Anthology of Black Humor
- First edition
- Editor: André Breton
- Original title: Anthologie de l'humour noir
- Translator: Mark Polizzotti (1997)
- Language: French
- Genre: Anthology
- Published: 1940, 1947,1966 (Éditions du Sagittaire) January 1, 2001 (City Lights Publishers)
- Publication place: France
- Media type: Print (paperback)
- Pages: 356 pp (English edition)
- ISBN: 978-0-872-86321-7
- LC Class: AC

= Anthology of Black Humor =

The Anthology of Black Humor (Anthologie de l'humour noir) is an anthology of 45 writers edited by André Breton. It was first published in 1940 in Paris by Éditions du Sagittaire and its distribution was immediately banned by the Vichy government. It was reprinted in 1947 after Breton's return from exile, with a few additions. In 1966, Breton, "having resisted the temptation to add more names", published the book again and called this edition "the definitive".

The anthology not only introduced some until then almost unknown or forgotten writers but also coined the term "black humor" (as Breton said, until then the term had meant nothing, unless someone imagined jokes about black people ). The term became globally used since then. The choice of authors was done entirely by Breton and according to his taste which he explains in the Foreword (called The Lightning Rod, a term suggested by Lichtenberg), a work of great depth (Breton was the main theoretician of the Surrealist movement) that starts with contemplating Rimbaud´s words "Emanations, explosions." from Rimbaud's last poem The barrack-room of night : Dream. The authors, each introduced by a preface by Breton and represented by a few pages from their writings, are sorted chronologically. The book is still in print. It was translated into several languages; into English by Mark Polizzotti in 1997.
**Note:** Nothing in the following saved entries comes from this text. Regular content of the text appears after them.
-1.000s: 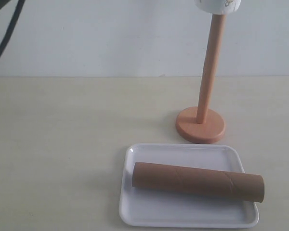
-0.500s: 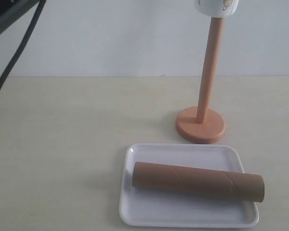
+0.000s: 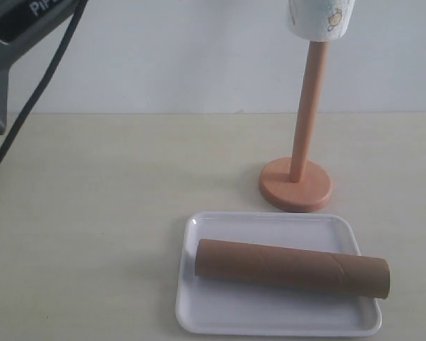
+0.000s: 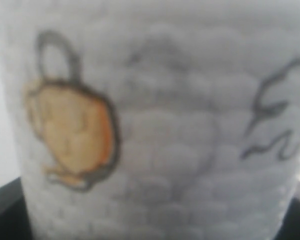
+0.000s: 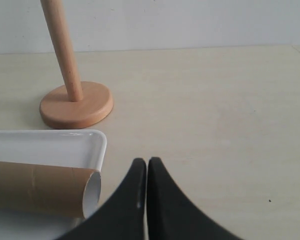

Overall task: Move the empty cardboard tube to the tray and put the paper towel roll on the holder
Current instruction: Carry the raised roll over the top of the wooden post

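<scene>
Holding the paper towel roll upright in wide-set jaws, left tool has it atop the holder pole, long axes aligned, so the coming move looks straight down; right tool pinched shut, empty, beside the tray carrying the empty cardboard tube.

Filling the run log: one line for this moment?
cardboard tube: lying on tray | paper towel roll: aloft, lower end over holder pole tip | right gripper: shut, empty

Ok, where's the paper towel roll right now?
Exterior view, top right: the paper towel roll is at the pole tip of the holder, high above its base.
</scene>
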Controlling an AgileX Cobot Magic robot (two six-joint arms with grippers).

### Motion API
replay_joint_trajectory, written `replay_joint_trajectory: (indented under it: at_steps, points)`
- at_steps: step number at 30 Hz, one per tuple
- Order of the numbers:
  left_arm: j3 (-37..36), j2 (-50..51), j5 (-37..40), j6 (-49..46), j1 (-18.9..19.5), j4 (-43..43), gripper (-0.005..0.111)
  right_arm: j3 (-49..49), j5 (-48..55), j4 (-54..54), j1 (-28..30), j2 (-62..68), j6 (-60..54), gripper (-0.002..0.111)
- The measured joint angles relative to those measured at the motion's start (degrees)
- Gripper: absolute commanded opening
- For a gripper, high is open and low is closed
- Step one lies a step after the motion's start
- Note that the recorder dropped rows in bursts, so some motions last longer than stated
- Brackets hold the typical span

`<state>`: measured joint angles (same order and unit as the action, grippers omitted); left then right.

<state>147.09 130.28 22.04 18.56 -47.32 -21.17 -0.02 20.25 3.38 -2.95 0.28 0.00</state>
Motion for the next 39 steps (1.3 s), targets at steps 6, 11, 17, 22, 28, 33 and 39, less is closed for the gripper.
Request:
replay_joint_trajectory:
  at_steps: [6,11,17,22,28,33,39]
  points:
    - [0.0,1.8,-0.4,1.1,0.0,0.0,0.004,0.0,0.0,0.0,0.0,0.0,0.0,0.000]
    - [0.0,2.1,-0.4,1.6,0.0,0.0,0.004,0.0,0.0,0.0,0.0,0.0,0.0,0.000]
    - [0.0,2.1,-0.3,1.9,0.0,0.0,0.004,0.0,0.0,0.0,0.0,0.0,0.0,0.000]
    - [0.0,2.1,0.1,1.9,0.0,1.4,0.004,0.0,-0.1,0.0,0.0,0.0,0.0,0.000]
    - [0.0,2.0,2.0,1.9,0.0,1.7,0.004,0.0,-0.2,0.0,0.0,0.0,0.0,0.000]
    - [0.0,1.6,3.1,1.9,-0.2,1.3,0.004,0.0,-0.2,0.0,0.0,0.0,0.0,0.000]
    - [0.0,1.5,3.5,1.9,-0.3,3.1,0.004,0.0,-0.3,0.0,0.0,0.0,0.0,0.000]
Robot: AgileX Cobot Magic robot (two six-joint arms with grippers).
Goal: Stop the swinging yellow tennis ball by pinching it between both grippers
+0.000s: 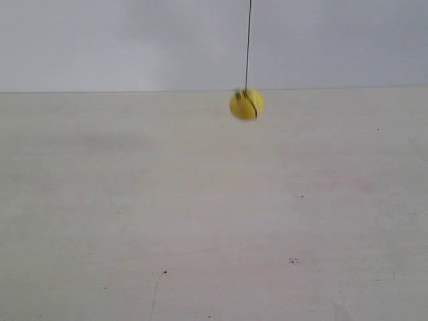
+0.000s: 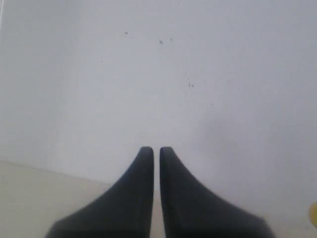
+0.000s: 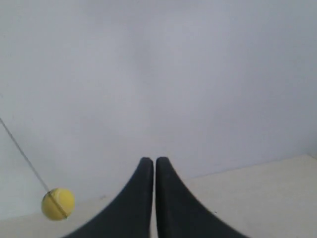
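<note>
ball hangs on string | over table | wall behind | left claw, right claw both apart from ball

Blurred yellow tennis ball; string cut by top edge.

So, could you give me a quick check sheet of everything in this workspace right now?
Surface: pale beige tabletop, a few dark specks.
Job's things: small bright yellow tennis ball hanging free, slightly blurred, touching neither tool.
Clutter: nothing seen.
Grippers: black pointed left tool and right tool, both shut and empty.
Cables: thin black string holding the ball; no others seen.
Surroundings: plain pale grey wall.
</note>
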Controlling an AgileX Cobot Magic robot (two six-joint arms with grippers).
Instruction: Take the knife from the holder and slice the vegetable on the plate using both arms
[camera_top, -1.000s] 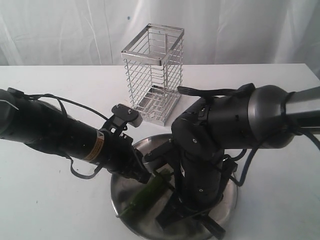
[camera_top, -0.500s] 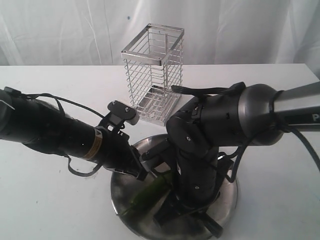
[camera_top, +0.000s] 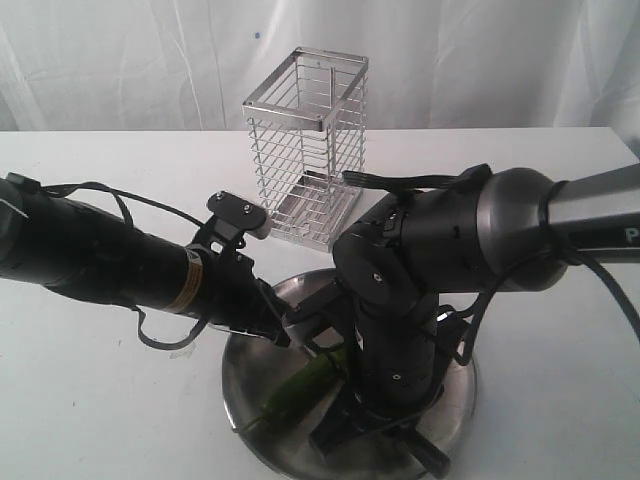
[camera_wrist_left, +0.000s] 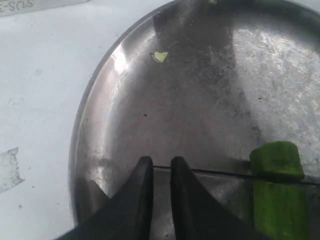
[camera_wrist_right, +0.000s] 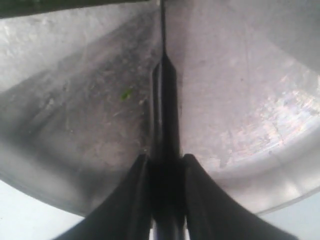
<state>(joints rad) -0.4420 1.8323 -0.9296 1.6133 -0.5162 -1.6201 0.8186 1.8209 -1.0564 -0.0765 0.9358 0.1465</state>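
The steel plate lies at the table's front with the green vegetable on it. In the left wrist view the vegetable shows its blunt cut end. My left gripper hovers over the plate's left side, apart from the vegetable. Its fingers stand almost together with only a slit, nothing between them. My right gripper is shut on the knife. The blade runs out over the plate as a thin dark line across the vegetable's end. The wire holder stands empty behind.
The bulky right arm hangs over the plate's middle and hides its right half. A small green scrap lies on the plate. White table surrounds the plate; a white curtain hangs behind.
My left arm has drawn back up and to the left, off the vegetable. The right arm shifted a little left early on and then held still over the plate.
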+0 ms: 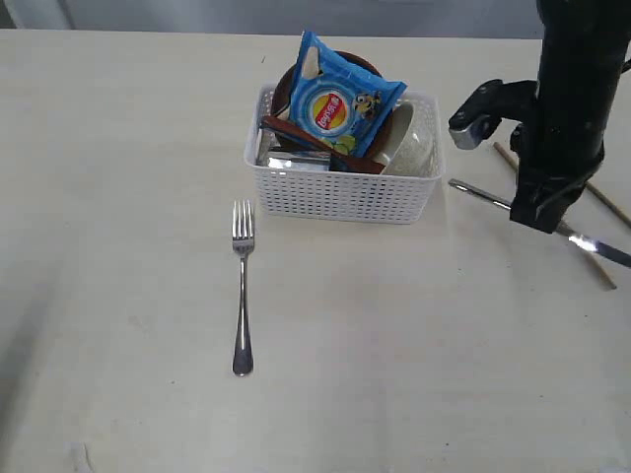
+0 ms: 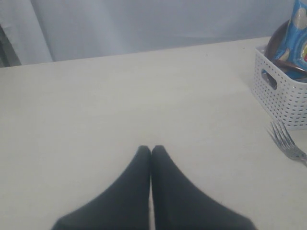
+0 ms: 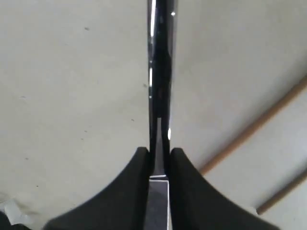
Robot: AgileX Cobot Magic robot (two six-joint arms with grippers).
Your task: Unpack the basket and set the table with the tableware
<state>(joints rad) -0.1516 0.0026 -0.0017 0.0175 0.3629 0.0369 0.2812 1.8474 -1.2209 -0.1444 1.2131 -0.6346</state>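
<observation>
The white basket (image 1: 340, 192) stands on the beige table (image 1: 118, 197). It holds a cream bowl (image 1: 414, 138), a brown plate (image 1: 282, 87), a red-brown spoon (image 1: 301, 133) and a shiny steel cup (image 1: 291, 158). A steel fork (image 1: 243, 286) lies in front of its left corner. Right of the basket, my right gripper (image 1: 537, 215) (image 3: 158, 153) is shut on the steel knife (image 1: 481, 193) (image 3: 160, 72), held low over the table. Brown chopsticks (image 1: 616, 212) (image 3: 254, 125) lie beside it. My left gripper (image 2: 151, 148) is shut on nothing, left of the fork (image 2: 288, 143) and out of the exterior view.
A blue chip bag (image 1: 340, 103) (image 2: 297, 28) stands upright in the basket (image 2: 283, 96), covering much of its contents. A grey wall runs behind the table's far edge. Bare tabletop stretches left and in front of the fork.
</observation>
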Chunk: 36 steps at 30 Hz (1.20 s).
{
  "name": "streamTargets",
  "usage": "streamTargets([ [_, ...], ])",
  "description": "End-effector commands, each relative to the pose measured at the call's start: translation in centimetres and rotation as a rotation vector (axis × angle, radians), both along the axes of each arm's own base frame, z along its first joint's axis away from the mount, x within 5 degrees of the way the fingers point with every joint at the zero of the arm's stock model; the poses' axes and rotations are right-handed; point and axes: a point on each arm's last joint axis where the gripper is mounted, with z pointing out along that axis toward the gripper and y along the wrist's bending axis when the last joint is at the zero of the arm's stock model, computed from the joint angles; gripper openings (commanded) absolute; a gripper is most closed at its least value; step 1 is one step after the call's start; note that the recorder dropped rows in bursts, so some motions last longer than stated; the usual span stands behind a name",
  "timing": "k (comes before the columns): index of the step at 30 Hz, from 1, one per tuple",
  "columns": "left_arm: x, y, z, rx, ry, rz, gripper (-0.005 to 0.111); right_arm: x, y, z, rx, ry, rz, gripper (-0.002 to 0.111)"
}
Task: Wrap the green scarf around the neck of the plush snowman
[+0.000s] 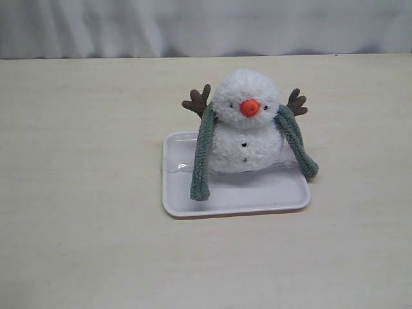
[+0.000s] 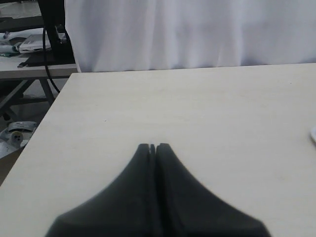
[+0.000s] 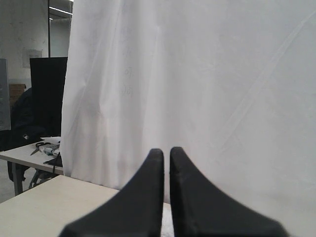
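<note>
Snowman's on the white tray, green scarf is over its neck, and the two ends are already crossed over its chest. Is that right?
Not quite: the ends are not crossed. The exterior view shows the green scarf hanging in two separate strips, one down each side of the plush snowman, with the buttoned chest bare between them. The snowman does sit on the white tray.

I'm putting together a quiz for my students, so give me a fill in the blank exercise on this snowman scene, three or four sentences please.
The plush snowman sits on a tray whose colour is ____.
The green scarf is draped over it with ____ ends hanging down in front.
Its nose is coloured ____.
The left tool and the right tool are both ____, not open.
Missing words: white; two; orange; shut.
</note>
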Motion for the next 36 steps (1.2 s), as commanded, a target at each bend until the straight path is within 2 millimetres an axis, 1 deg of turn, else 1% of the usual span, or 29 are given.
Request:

== Contents of the 1966 "definitive" edition ==
The anthology contains the following excerpts, each introduced by a commentary by Breton:
- Jonathan Swift: Directions to Servants, A Modest Proposal, Meditation Upon a Broomstick; a few aphorisms;
- D.-A.-F.de Sade: Juliette
- Georg Christoph Lichtenberg: selected aphorisms.
- Charles Fourier: L'éléphant, le chien...
- Thomas De Quincey: On Murder Considered as one of the Fine Arts
- Pierre François Lacenaire
- Petrus Borel: Marchand et voleur est synonyme
- Christian Dietrich Grabbe
- Edgar Allan Poe: The Angel of the Odd
- Xavier Forneret
- Charles Baudelaire
- Lewis Carroll: Lobster Quadrille
- Villiers de l'Isle-Adam: Le Tueur de cygnes (from Tribulat Bonhomet)
- Charles Cros
- Friedrich Nietzsche: Letter to Jacob Burckhardt (also published in The Portable Nietzsche)
- Isidore Ducasse (Comte de Lautréamont): excerpts from Maldor and Letters (Also published in Maldor and the Complete Works of the Comte de Lautreamont)
- Joris-Karl Huysmans
- Tristan Corbière: The Litany of Sleep (also published in the Centenary Corbiere)
- Germain Nouveau
- Arthur Rimbaud: excerpt from A Heart under a Cassok (also published in Completed Works, Selected Letters)
- Alphonse Allais
- Jean-Pierre Brisset
- O. Henry
- André Gide: Prometheus' Lecture (also published in Marshlands and Prometheus Misbound)
- John Millington Synge
- Alfred Jarry: The Debraining Song; and excerpts from Ubu Enchained, Act I, Scene II Le Champ de Mars (also published in The Ubu Plays)
- Raymond Roussel: excerpt from Impressions of Africa
- Francis Picabia
- Guillaume Apollinaire: Dramaturgy and Meetings (from The Poet Assassinated and Other Stories)
- Pablo Picasso
- Arthur Cravan
- Franz Kafka: excerpt from The Metamorphosis
- Jakob van Hoddis
- Marcel Duchamp: aphorisms (also found in The Writings of Marchel Duchamp
- Hans Arp: Bestiary with no First Name
- Alberto Savinio: Introduction to a Life of Mercury (from Le lives of the Gods)
- Jacques Vaché
- Benjamin Péret: Death to the Pigs and other writings
- Jacques Rigaut
- Jacques Prévert
- Salvador Dalí
- Jean Ferry
- Leonora Carrington: The Debutante
- Gisèle Prassinos
- Jean-Pierre Duprey

Others works excerpted include:
Louis Aragon's 1928 Treatise on Style. Freud's 1928 Humor from International Journal of Psychoanalysis 9 1-6 (republished in Collected papers of Sigmund Freud vol.5).